=== Prompt ===
Take the listing and print it in full, exactly as given.

☆ ☆ ☆ ☆ ☆

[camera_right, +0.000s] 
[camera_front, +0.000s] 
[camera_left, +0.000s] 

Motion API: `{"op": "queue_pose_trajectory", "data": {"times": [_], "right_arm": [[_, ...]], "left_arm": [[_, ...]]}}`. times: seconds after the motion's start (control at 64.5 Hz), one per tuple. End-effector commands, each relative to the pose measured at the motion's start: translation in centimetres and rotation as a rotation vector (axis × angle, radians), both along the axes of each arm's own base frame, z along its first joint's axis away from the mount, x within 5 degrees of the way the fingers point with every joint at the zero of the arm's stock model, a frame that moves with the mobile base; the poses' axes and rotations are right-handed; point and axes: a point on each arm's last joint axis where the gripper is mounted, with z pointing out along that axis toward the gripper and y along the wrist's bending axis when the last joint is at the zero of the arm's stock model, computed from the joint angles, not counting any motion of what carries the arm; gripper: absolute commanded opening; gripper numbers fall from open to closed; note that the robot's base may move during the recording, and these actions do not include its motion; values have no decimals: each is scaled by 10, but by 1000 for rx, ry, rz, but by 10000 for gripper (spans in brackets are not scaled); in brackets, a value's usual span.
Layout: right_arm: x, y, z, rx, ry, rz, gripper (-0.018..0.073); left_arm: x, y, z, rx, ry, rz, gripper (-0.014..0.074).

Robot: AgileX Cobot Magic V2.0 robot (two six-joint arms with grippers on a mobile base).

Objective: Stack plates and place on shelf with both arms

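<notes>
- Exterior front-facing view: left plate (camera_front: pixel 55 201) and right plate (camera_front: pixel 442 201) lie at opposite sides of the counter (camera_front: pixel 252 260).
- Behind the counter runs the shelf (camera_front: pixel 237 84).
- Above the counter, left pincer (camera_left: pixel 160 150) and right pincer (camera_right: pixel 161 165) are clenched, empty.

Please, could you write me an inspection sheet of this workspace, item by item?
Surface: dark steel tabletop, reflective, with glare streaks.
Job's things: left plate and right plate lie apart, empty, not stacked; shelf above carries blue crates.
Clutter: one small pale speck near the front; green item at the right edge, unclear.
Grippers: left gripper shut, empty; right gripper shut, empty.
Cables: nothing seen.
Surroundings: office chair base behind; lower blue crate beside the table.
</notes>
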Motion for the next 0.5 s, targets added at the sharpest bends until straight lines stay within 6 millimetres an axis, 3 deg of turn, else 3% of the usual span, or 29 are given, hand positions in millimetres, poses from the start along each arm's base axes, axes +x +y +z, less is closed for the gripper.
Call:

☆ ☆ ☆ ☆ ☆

=== Reply to the task ===
[camera_right, +0.000s] 
[camera_front, +0.000s] 
[camera_left, +0.000s] 

Motion API: `{"op": "queue_pose_trajectory", "data": {"times": [_], "right_arm": [[_, ...]], "left_arm": [[_, ...]]}}`. times: seconds after the motion's start (control at 64.5 Hz), one per tuple. End-effector commands, each relative to the pose measured at the motion's start: translation in centimetres and rotation as a rotation vector (axis × angle, radians), both along the axes of each arm's own base frame, z along its first joint's axis away from the mount, x within 5 degrees of the way the fingers point with every joint at the zero of the arm's stock model, a frame that moves with the mobile base; the poses' axes and rotations are right-handed; point and axes: a point on each arm's last joint axis where the gripper is mounted, with z pointing out along that axis toward the gripper and y along the wrist's bending axis when the last joint is at the zero of the arm's stock model, computed from the joint angles, not counting any motion of what carries the arm; gripper: absolute commanded opening; gripper numbers fall from open to closed; note that the robot's base may move during the recording, and these actions do not include its motion; values have no decimals: each is scaled by 10, but by 1000 for rx, ry, rz, but by 10000 for gripper (spans in brackets are not scaled); in brackets, a value's usual span.
Layout: right_arm: x, y, z, rx, ry, rz, gripper (-0.018..0.073); left_arm: x, y, z, rx, ry, rz, gripper (-0.014..0.074).

Robot: AgileX Cobot Magic V2.0 robot (two six-joint arms with grippers on a mobile base).

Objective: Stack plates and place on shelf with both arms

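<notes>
- Exterior front-facing view: left plate (camera_front: pixel 55 201) and right plate (camera_front: pixel 442 201) lie at opposite sides of the counter (camera_front: pixel 252 260).
- Behind the counter runs the shelf (camera_front: pixel 237 84).
- Above the counter, left pincer (camera_left: pixel 160 150) and right pincer (camera_right: pixel 161 165) are clenched, empty.

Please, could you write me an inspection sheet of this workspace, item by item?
Surface: dark steel tabletop, reflective, with glare streaks.
Job's things: left plate and right plate lie apart, empty, not stacked; shelf above carries blue crates.
Clutter: one small pale speck near the front; green item at the right edge, unclear.
Grippers: left gripper shut, empty; right gripper shut, empty.
Cables: nothing seen.
Surroundings: office chair base behind; lower blue crate beside the table.
</notes>
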Motion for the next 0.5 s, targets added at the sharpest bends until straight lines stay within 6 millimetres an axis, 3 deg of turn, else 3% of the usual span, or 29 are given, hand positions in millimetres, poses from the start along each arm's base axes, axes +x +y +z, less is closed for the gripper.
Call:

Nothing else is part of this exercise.